Wednesday, March 18, 2020

Civil Liberties ... in the cross hairs


Italy has imposed unprecedented restrictions on its population to control the virus outbreak. Will the US resort to similar measures? Photo credit: © Fotogramma/Abaca via ZUMA Press

Could civil liberties be permanently snuffed out because of COVID-19? Good question isn't it as the disease continues to wreak havoc on the world 24/7.

“Courts matter” in achieving a balance between protecting public health and respecting civil liberties, said Goodwin. In the Hickox case, she observed, the Ebola crisis had become politicized, and the court ruled that the state had not proven its case that she was a public health threat.

But civil liberties advocates have less faith in the courts under the present administration, she added: “Let’s be clear. The terminology being used in many quarters is that the President has stacked the court,” said Goodwin, who directs the Center for Biotechnology and Global Health Policy at the University of California, Irvine.

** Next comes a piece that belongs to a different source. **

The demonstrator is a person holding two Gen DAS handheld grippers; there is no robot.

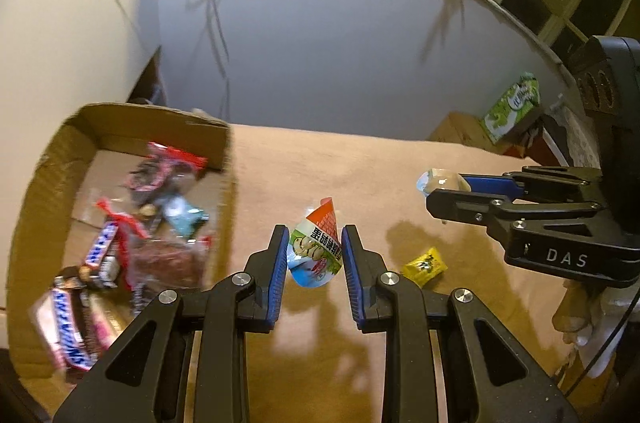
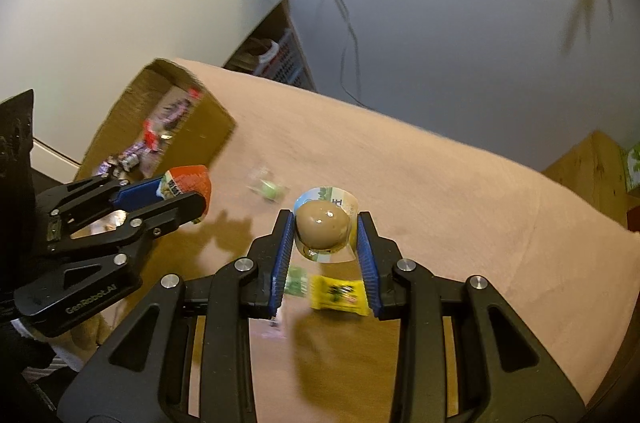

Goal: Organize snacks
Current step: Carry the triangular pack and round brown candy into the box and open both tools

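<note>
Two hand-held grippers hang above a table covered in tan-pink cloth (image 2: 460, 183), each carrying a snack toward sorting. The left gripper (image 1: 315, 251) pinches a small orange, white and green printed snack packet (image 1: 316, 247) between its blue-padded fingers, held clear of the cloth and just right of the open brown cardboard box (image 1: 224, 143) at the table's left edge, likely its destination since the box already holds red-and-brown wrapped chocolate bars (image 1: 70, 327) and other packets. The right gripper (image 2: 326, 235) is closed on a clear-wrapped brown egg-shaped snack (image 2: 322, 225), gripped by the sides of the wrapper so the round body sits between the pads, well to the right of the box. Beneath it on the cloth lie a yellow wrapped candy (image 2: 340, 293), a small green packet (image 2: 296, 283) just beside it, and a blurred green-and-clear wrapped sweet (image 2: 270, 188) nearer the box, all apparently not yet collected.
</note>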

There are concerns about the influence of “political expediency” on the independence of judges, and whether they can be counted on to rely “on the evidence at hand,” she said.

Given “who sits on the courts these days,” she said, “maybe … we ought to be far more concerned about individuals’ civil liberties.”

The number of conservative judges in federal courts has surged. By the end of 2019, President Donald Trump had successfully appointed 187 of them — including roughly a quarter of all sitting circuit court judges, and two Supreme Court justices.

As stated before in BRT and FB, this is Trump's legacy to America and it's not a good one by any stretch of the imagination.